Thursday, March 4, 2010

Muffy the Vermin Slayer

Does my cat rock or what? Six mice down in a twelve hour period. For ages Muffy kept her disguise as a neurotic, fur shedding, waste of space but when the scuttling hordes threatened she was the plump, fluffy line they dared not cross.

Yes, I'm hopeful that my mouse problem is over; after six yesterday there were no more corpses today and I'm praying that the word has got out in the mouse community that here be dragons. Or at least a murderous cat. To make matters a little more certain I have stuffed a cloth down the hole I think the mice were emerging from. Certain members of my readership (I'm looking at you Herry) implied that I might be overcooking the entire mouse issue. I can't help it, they give me the icks. I assume a house with a mouse is unclean and the presence of six in my own wounded my pride as well as giving me the aforementioned icks.
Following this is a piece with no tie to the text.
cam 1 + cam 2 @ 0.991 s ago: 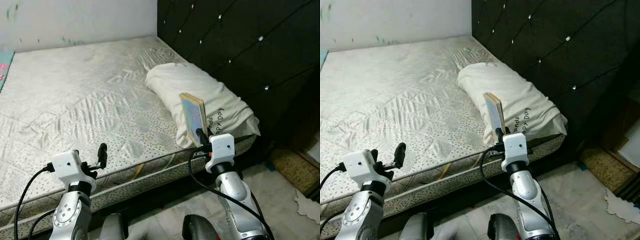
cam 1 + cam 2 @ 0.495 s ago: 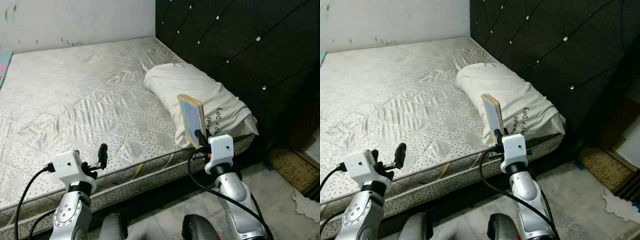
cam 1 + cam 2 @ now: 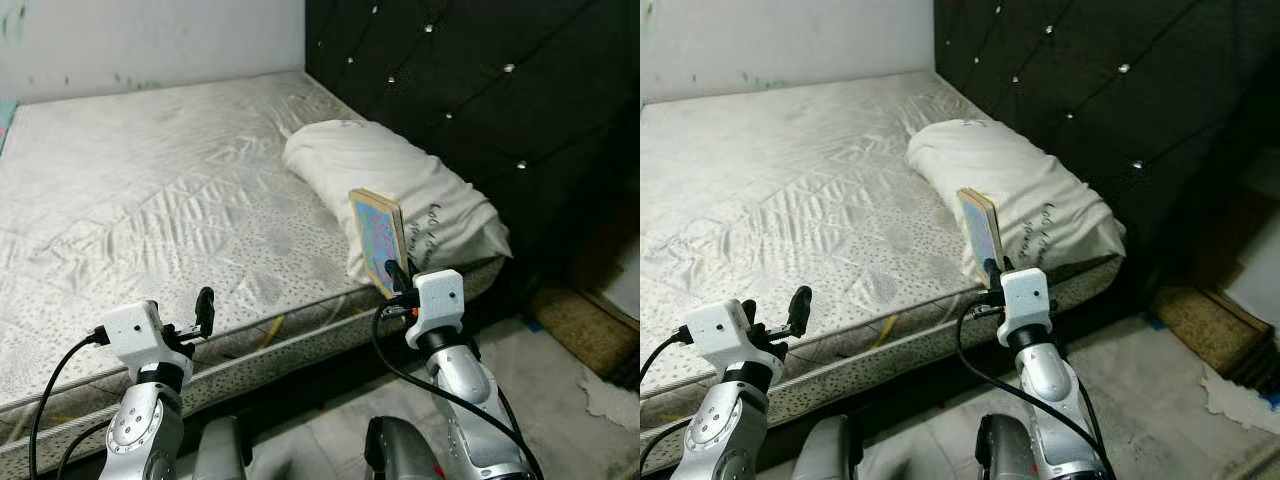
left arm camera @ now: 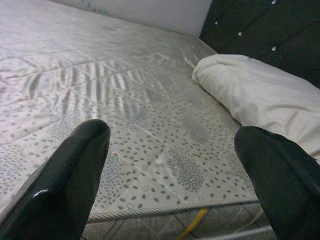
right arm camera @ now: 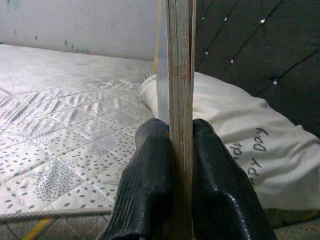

Still when the call went out Muffy stepped up to the plate and kicked the winning goal. My part in proceedings was to feed her and mangle sports metaphors. Flighty, nervous and deranged even beyond the normal levels for a cat Muffy has been a somewhat problematic member of my household. She wakes me at three in the morning, occasionally with a claw through the eyelid, for breakfast. She has so far vomited on every piece of floor covering in the place (I spend more on carpet cleaner than I do on food) and I have to chase her off my armchair so I can sit in it myself. Then she promptly sits on me. I used to think that was affection but I have come to realise its the chair she likes and she will sit on anyone in it. Nevertheless all is forgiven for Muffy is my white defender.

Yes Muffy is pure white and fluffy but is neither deaf nor pure bred. I'm not sure she's bred at all. Bred seems a rather grand word for the concatenation of feline genes that resulted in Muffy. She is at her best at night when I'm in bed, then she comes and lies next to me. Or on me, generally the hotter the night the more fluffy animal covering I seem to have. Still she is welcome, I'm very fond of my mad cat. I've forgotten what its like to sleep through the night without intrusive paws smacking me about the head and everytime I walk to the kitchen I trip over her as she assumes I'm going to feed her.

When she sits in my lap she purrs like a washing machine and drools like a small waterfall. I'm amazed she doesn't die of dehydration. Whenever I stand up the parts of me closest to Muffy's head are drenched. Now however she has another string to her bow. She is the mouse killer of my dreams. Muffy the Vermin Slayer, somebody should do a tv series.

1 comment:

  1. It's amazing what a few (already dead) rodents will do to a man's will! This sickening pean of praise for an animal that simply does what its instincts tell it to do but in all other respects is a fluffy white nightmare is appeasement of the most pusillanimous kind. I fully expect to read that you've lost some readily accessible part of your anatomy in the night to its bloodlust.